I take this responsibility seriously and am committed to working with the Trump Administration to ensure the will of the American people is heard and the interests of all Texans are represented. I believe open government is an essential requirement of democracy. Transparency allows citizens to view how government operates, permits an honest exchange of information that ensures government accountability, and upholds the American ideal that government never rules without the consent of the governed.
At least I get the sense that he understands that Congress is supposed to balance the power and not let one man or branch have too much.
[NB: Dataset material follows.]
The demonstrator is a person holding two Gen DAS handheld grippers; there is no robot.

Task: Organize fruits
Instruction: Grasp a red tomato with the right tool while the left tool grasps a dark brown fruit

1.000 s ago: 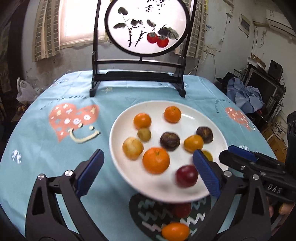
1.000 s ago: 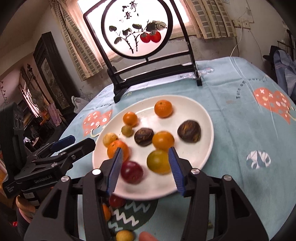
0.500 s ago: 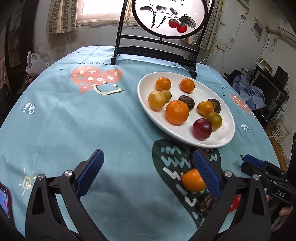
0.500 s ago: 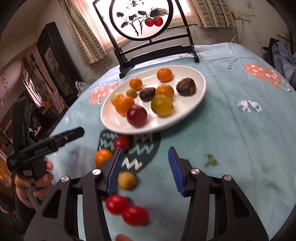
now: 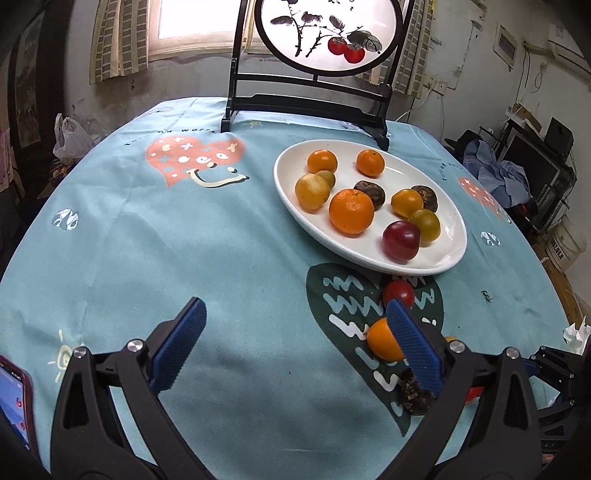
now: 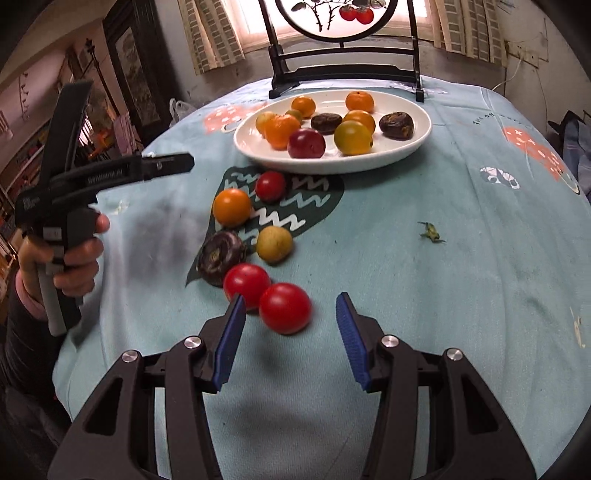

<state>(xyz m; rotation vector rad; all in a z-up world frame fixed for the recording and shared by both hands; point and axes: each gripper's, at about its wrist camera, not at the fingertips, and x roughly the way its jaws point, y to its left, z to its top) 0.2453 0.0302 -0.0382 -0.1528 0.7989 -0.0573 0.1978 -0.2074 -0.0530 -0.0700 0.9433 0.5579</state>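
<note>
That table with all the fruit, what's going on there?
A person holds a clamp tool in each hand, sorting fruit. Nine pieces sit on the white plate; six more lie loose on the tablecloth. The right gripper hangs open just short of a red tomato. The left gripper is open and holds nothing.

Round painted screen [image 5: 327, 35] on black stand at my tabletop's [image 5: 155, 236] far edge. Phone [image 5: 14, 402] lower left. Green scrap [image 6: 430, 233] on the blue cloth. Curtained window [image 5: 192, 18] behind; white bag [image 5: 70, 138] beyond the edge.
</note>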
Though I may not agree with everything he does, he is nobody's fool. I don't know what is going on in the Senate investigation into the Russian involvement in the US 2016 presidential election, or the House's or Mueller's. He's in a better place to be privy to that information and I feel comfortable that he is taking all of this seriously. I also feel that he takes the issue of the free press seriously.
In response to all of this I have:
- Communicated with Senator John Cornyn (as stated above)
- Communicated with News Literacy Project about teaming with social media providers
- Written this post, which likely nobody will ever read, but at least I've gathered my thoughts and references and I have them at my fingertips should they be needed.